114 million doctags will require at least 114,000,000 doctags * 300 dimensions * 4 bytes/float = 136GB just to store the raw doctag-vectors during training.

(If the doctag keys row['Id'] are strings, there'll be extra overhead for remembering the string-to-int-index mapping dict. If the doctag keys are raw ints from 0 to 114 million, that will avoid filling that dict. If the doctag keys are raw ints, but include any int higher than 114 million, the model will attempt to allocate an array large enough to include a row for the largest int – even if many other lower ints are unused.)

The raw word-vectors and model output-layer (model.syn1) will require about another 8GB, and the vocabulary dictionary another few GB.

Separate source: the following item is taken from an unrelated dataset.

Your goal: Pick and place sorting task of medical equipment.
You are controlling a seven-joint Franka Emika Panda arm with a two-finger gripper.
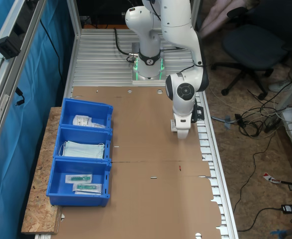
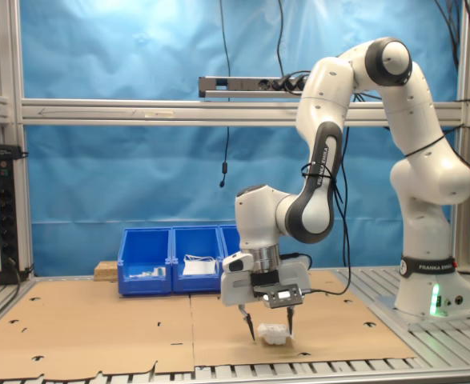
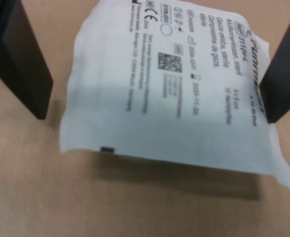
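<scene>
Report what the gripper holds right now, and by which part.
Nothing is held. The gripper is open, its black fingers standing either side of the small flat white square sachet with dark print, which lies on the brown cardboard surface.

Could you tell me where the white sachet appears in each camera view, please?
First exterior view: hidden under the arm's claw.
Second exterior view: white sachet on cardboard, between the claw's fingers, low centre.
Wrist view: sachet centre frame.
Shared landmark: the claw's dark fingers.

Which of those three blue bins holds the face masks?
The middle bin of the row holds the pale blue face masks; the bins either side hold packets instead.
</scene>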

So you'd ideally want more addressable memory, or a smaller set of doctags.

You mention a 'cluster', but gensim Doc2Vec does not support multi-machine distribution.

Using swap space is generally a bad idea for these algorithms, which can involve a fair amount of random access and thus become very slow during swapping. But for the case of Doc2Vec, you can set its doctags array to be served by a memory-mapped file, using the Doc2Vec.__init__() optional parameter docvecs_mapfile. In the case of each document having a single tag, and those tags appearing in the same ascending order on each repeated sweep through the training texts, performance may be acceptable.

Separately:

Your management of training iterations and the alpha learning-rate is buggy. You're achieving 2 passes over the data, at alpha values of 0.025 and 0.023, even though each train() call is attempting a default 5 passes but then just getting a single iteration from your non-restartable sentences.to_array() object.

You should aim for more passes, with the model managing alpha from its initial-high to default final-tiny min_alpha value, in fewer lines of code. You need only call train() once unless you're absolutely certain you need to do extra steps between multiple calls. (Nothing shown here requires that.)

Make your sentences object a true iterable-object that can be iterated over multiple times, by changing to_array() to __iter__(), then passing the sentences alone (rather than sentences.to_array()) to the model.

Then call train() once with this multiply-iterable object, and let it do the specified number of iterations with a smooth alpha update from high-to-low. (The default inherited from Word2Vec is 5 iterations, but 10 to 20 are more commonly used in published Doc2Vec work. The default min_alpha of 0.0001 should hardly ever be changed.)